YOUR ASSIGNMENT: Give the listing again in full and exactly, apart from its pictures.

DATA SEGMENT:
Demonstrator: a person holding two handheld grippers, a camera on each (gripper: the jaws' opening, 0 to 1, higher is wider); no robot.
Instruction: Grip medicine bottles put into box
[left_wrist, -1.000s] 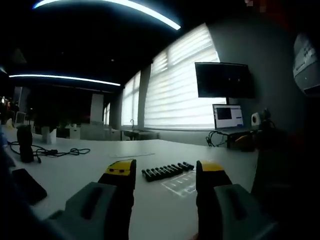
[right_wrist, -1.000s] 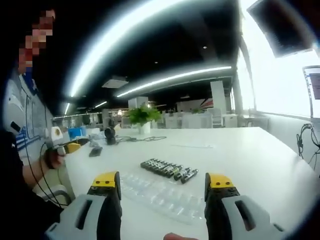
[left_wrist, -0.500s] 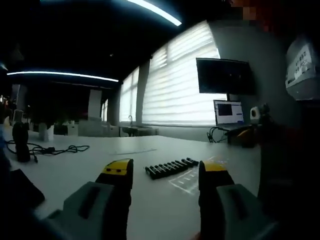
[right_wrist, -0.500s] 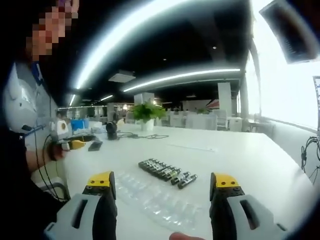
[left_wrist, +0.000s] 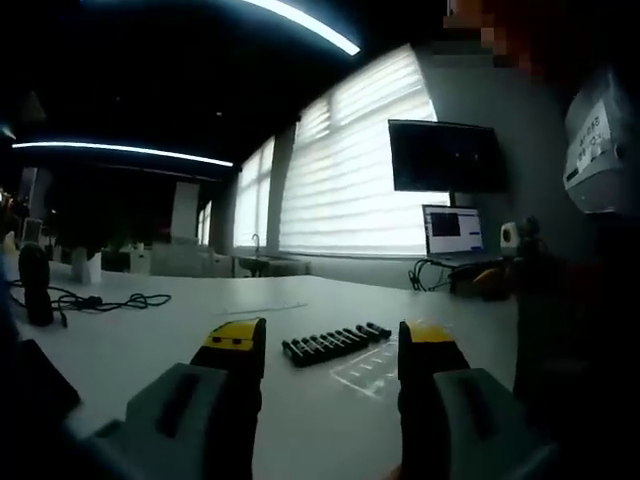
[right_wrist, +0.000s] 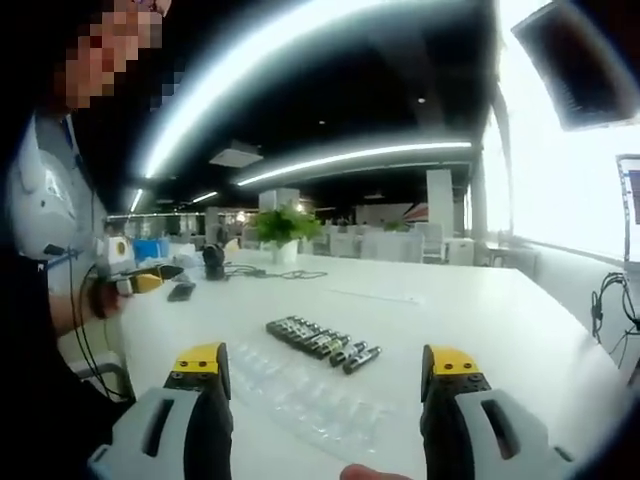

REPLY:
Demonstrator: a person holding two handheld grippers, a camera on each (gripper: the jaws' opening, 0 to 1, higher is wider); no robot.
Instruction: Grip medicine bottles put into box
[left_wrist, -1.000s] 
[right_wrist, -1.000s] 
[left_wrist, -0.500s] 
[right_wrist, -0.500s] 
[left_wrist, +0.000s] 
[right_wrist, +0.000s] 

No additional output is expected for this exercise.